I mean, that white frosting that goes over cinnamon rolls? The stuff that SHOULD be pretty much confectioner’s sugar (icing sugar in the UK, I think, right?), water, and maybe some kind of stabilizer, but for some reason always has shortening and xanthan gum and beetles in it, or whatever? Yeah, it comes with a pouch of that that you drizzle over the popcorn.

Remember back in high school, when you’d come home from the bus stop, pop some popcorn, and pour some frosting over it?

No, you don’t. Because that would have been really dumb. Even when I was completely in the thrall of adolescence, microwaving marshmallows with chocolate chips to eat with a spoon, pouring butter on my French fries, even then, I wouldn’t have put frosting on my popcorn.

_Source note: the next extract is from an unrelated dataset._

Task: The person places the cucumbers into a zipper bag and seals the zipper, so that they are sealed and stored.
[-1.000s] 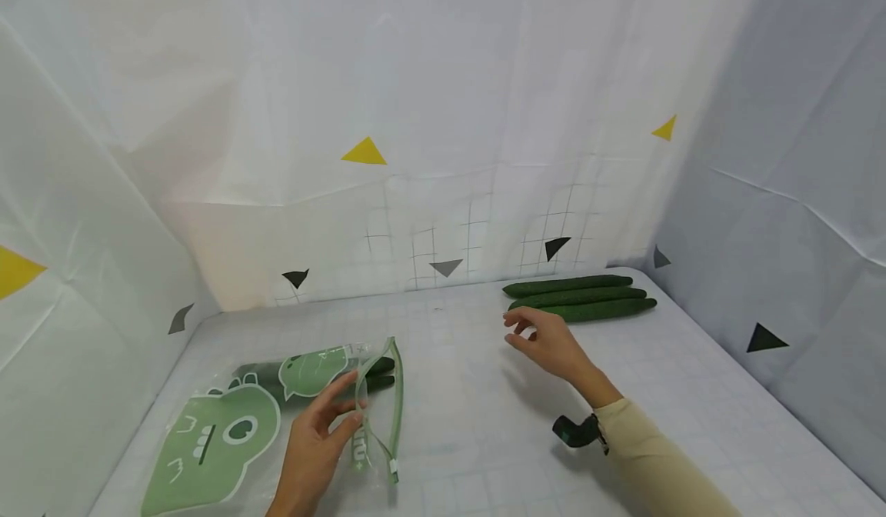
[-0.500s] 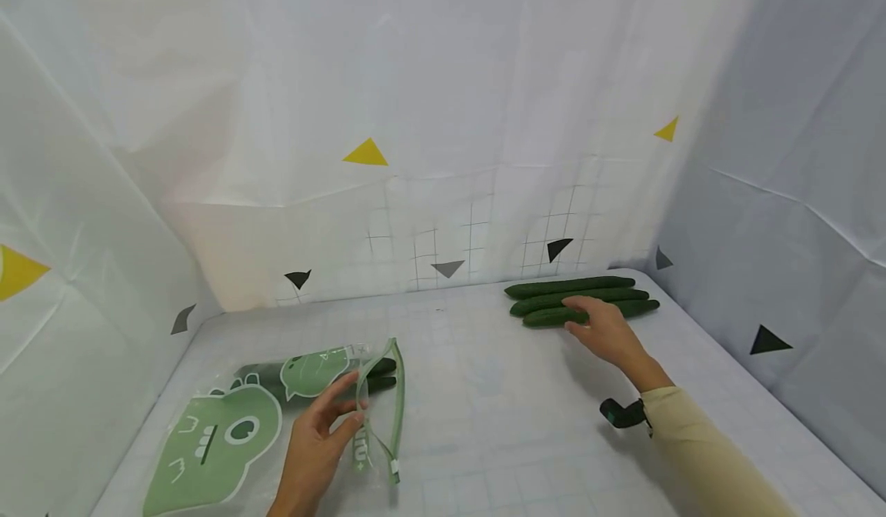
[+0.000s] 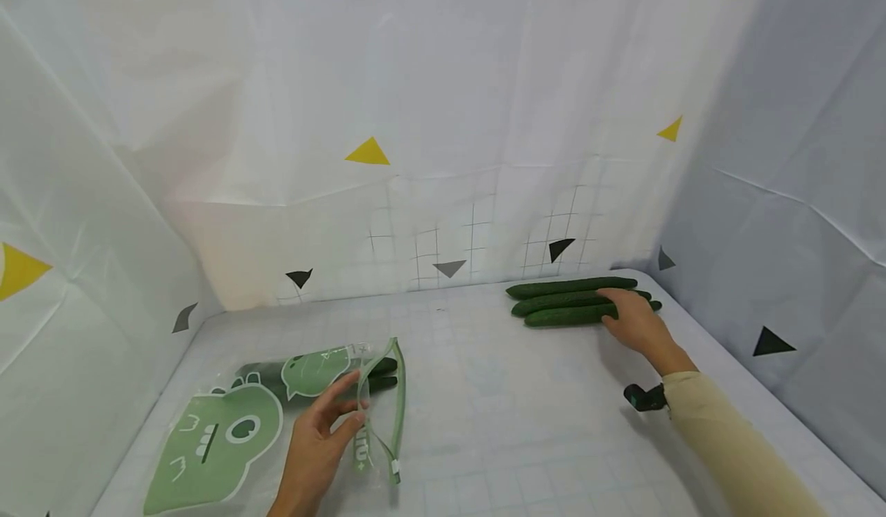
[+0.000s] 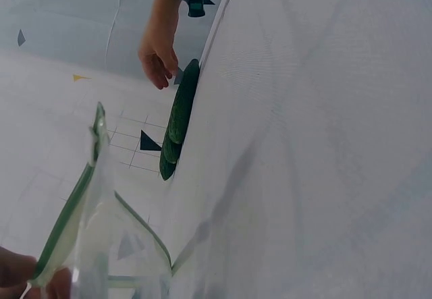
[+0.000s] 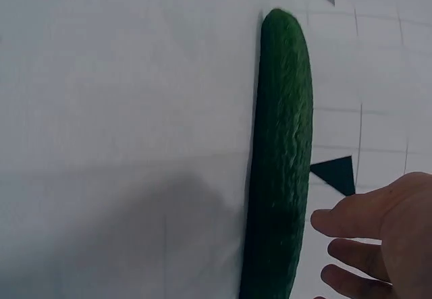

I don’t know if it’s the courtesy of giving me frosting for my popcorn, or the audacity of it, that made me kind of warm up to this Cinnabon popcorn. I mean, it’s a nice surprise at first, and then you realize you have a bowl of popcorn with frosting on it. And that you’d look dumb eating popcorn with a fork. But if you don’t, you’re going to get frosting all over your fingers. It’s like this weird evolutionary pop quiz.